• _Aim of the exercise_
Output only the stretch of the listing that starts at the line containing "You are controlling" and ends at the line containing "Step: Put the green", reproduced exactly with both ends.

== Record extracts

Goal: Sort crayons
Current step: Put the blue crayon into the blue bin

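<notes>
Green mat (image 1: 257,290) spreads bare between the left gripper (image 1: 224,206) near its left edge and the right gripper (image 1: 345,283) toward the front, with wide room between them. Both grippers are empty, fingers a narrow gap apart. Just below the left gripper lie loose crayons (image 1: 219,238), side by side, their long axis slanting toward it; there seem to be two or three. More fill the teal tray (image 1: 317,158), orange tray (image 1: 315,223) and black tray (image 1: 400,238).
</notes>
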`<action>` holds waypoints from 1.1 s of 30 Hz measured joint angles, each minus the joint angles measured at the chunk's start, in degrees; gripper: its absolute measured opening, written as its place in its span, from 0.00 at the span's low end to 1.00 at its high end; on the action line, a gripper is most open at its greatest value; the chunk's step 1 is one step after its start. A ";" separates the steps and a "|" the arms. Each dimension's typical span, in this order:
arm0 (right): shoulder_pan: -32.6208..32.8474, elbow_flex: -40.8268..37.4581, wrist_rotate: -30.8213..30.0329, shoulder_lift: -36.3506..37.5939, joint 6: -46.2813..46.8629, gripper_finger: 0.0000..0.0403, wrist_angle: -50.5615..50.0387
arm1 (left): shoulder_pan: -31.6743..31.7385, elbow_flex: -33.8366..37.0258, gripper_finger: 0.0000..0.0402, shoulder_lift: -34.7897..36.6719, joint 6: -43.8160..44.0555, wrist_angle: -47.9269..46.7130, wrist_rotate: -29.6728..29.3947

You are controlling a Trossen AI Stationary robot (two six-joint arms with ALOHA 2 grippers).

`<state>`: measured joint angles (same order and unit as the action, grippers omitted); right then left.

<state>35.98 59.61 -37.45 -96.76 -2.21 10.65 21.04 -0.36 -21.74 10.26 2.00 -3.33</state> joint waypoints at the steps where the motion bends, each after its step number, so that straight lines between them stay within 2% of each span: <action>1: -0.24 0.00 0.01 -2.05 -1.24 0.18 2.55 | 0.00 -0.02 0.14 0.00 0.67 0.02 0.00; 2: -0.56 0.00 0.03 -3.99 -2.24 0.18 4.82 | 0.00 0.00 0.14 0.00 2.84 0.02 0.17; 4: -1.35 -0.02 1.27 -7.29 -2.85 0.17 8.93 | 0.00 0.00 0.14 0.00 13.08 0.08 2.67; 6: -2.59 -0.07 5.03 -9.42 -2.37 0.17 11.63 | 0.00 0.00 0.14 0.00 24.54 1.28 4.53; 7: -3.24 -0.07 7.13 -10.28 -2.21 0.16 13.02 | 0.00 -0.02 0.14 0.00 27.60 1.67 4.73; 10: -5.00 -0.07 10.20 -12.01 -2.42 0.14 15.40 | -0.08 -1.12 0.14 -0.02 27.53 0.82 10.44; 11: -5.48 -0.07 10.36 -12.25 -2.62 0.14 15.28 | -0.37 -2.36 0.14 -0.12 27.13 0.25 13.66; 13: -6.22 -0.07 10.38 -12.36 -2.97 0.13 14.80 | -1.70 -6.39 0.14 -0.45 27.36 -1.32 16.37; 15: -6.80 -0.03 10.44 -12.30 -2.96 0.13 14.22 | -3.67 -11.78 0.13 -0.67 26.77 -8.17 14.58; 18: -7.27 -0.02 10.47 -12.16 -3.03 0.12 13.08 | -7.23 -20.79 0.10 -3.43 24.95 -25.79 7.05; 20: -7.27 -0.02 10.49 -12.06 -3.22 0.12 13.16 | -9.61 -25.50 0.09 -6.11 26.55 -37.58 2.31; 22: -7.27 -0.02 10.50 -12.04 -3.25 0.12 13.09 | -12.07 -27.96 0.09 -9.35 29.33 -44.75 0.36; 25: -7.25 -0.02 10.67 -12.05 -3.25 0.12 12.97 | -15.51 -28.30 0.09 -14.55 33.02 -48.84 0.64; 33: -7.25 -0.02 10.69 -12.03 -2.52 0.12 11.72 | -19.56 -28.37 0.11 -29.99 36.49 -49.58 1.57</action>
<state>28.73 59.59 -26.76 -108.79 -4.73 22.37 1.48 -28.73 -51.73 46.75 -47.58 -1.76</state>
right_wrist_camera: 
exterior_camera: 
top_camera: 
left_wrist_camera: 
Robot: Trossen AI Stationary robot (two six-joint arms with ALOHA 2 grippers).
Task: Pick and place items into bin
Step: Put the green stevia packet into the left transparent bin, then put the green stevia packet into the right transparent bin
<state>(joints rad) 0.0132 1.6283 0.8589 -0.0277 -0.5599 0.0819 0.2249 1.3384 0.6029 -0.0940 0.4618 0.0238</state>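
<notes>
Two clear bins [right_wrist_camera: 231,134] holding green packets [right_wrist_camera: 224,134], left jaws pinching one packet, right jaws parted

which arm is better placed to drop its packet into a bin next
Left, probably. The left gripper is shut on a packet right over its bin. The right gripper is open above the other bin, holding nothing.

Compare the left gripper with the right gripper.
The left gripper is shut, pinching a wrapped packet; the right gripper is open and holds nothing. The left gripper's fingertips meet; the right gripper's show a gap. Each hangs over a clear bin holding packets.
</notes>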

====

• _Task answer_
You are controlling a Trossen AI Stationary robot (two six-joint arms with ALOHA 2 grippers).

`<state>`: measured joint angles (same order and unit as the action, grippers omitted); right then left.

<state>35.98 59.61 -37.45 -96.76 -2.21 10.65 21.04 -0.36 -21.74 10.26 2.00 -3.33</state> joint waypoints at the steps where the motion bends, each after its step number, so that straight lines between them stay within 2% of each span: <action>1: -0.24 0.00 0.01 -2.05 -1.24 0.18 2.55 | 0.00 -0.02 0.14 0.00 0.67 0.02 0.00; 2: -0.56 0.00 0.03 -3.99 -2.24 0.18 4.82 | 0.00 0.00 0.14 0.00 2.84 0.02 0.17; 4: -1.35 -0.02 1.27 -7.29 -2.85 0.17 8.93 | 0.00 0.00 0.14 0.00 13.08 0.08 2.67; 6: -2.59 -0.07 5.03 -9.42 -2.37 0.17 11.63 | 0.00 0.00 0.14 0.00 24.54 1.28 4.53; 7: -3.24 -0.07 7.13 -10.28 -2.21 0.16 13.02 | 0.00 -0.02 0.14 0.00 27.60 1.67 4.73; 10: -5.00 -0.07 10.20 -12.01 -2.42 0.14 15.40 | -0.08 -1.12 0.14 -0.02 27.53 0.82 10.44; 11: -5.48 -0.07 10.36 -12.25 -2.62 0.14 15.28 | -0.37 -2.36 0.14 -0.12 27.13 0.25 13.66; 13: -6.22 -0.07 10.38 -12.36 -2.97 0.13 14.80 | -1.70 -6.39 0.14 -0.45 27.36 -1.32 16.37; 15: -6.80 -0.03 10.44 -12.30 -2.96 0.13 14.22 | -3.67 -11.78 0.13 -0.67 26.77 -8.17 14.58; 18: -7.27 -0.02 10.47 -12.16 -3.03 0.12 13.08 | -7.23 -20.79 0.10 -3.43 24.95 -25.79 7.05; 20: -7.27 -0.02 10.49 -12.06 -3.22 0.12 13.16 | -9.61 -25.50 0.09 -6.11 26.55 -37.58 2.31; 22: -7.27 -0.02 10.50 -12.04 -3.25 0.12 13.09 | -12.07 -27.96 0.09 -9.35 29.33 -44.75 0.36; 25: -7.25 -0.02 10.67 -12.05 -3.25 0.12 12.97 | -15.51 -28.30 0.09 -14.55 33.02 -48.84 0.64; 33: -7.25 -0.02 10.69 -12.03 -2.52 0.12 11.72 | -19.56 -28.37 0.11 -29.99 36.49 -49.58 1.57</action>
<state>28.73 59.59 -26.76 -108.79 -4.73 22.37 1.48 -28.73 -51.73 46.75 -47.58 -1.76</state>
right_wrist_camera: 
exterior_camera: 
top_camera: 
left_wrist_camera: 
Robot: Trossen AI Stationary robot (two six-joint arms with ALOHA 2 grippers).
Task: Pick and place items into bin
Step: Put the green stevia packet into the left transparent bin, then put the green stevia packet into the right transparent bin

This exercise requires no additional output.